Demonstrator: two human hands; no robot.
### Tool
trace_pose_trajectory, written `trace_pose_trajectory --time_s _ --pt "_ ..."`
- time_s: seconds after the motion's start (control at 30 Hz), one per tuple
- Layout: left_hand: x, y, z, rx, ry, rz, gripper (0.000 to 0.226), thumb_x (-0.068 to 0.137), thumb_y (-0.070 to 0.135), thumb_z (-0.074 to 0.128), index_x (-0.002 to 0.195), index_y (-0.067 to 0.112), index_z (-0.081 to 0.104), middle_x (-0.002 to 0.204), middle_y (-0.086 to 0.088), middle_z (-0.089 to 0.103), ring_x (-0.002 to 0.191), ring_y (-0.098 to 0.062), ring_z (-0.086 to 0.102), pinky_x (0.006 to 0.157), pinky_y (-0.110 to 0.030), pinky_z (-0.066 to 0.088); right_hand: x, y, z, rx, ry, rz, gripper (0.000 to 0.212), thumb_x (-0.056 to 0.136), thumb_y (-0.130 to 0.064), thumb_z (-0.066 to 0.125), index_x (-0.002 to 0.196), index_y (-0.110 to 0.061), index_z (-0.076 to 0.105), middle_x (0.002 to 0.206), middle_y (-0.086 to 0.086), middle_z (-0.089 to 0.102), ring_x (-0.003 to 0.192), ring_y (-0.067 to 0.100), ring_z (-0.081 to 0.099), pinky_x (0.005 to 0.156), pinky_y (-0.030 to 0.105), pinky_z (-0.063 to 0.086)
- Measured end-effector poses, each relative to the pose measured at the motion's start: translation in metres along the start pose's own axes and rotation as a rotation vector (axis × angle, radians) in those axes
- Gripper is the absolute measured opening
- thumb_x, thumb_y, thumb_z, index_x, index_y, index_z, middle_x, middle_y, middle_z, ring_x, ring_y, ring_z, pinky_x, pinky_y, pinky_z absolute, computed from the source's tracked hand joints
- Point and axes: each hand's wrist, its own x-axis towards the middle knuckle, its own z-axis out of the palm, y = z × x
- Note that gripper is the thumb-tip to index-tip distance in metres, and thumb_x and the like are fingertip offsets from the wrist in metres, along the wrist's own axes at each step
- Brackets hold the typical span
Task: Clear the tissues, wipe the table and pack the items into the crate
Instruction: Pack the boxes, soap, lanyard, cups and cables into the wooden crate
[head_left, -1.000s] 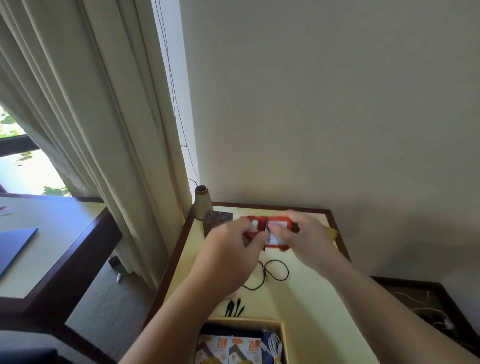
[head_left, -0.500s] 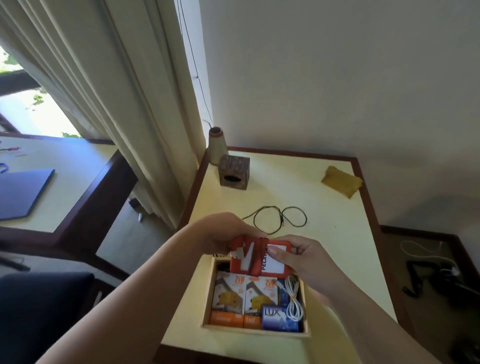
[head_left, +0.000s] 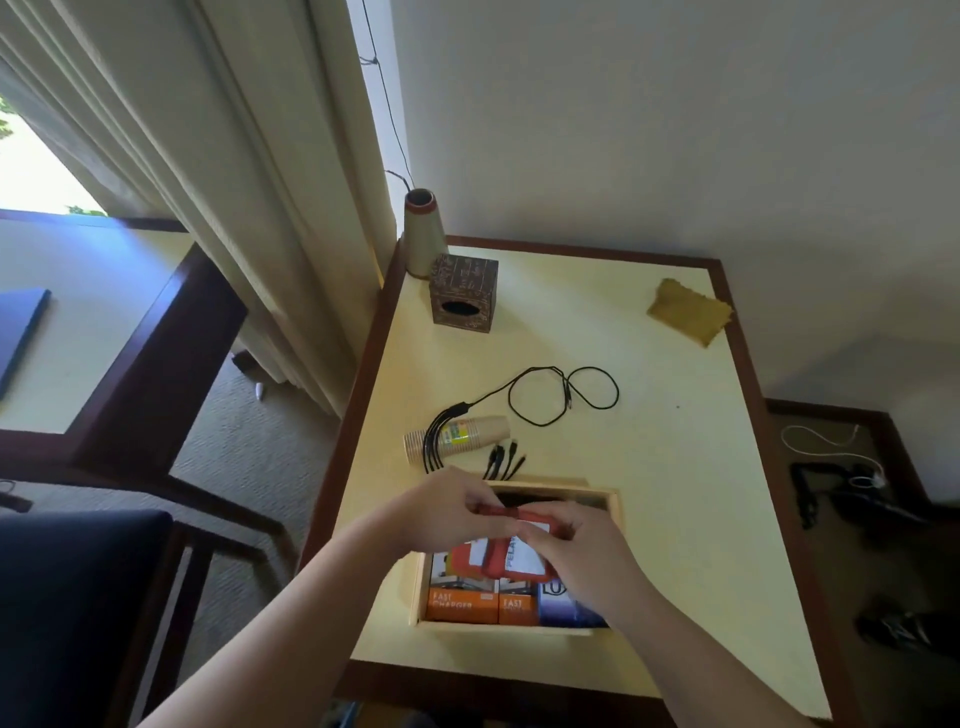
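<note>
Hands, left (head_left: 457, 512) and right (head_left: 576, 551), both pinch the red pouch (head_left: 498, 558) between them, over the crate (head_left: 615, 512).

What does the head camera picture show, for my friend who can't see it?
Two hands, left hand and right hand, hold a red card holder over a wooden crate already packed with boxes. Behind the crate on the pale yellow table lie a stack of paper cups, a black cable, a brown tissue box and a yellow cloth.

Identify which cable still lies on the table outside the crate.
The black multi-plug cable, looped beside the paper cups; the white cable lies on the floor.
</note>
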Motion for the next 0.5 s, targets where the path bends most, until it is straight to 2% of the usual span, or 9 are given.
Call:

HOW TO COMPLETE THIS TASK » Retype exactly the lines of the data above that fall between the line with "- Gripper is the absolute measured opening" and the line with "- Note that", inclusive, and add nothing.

COMPLETED EXERCISE »
- Gripper is the absolute measured opening
- thumb_x, thumb_y, thumb_z, index_x, index_y, index_z, middle_x, middle_y, middle_z, ring_x, ring_y, ring_z, pinky_x, pinky_y, pinky_z absolute, computed from the source's tracked hand joints
- Point and axes: each hand's wrist, its own x-axis towards the middle knuckle, its own z-axis out of the palm, y = z × x
- Note that gripper is the thumb-tip to index-tip distance in metres, and thumb_x and the like are fingertip offsets from the wrist in metres, along the wrist's own axes at each step

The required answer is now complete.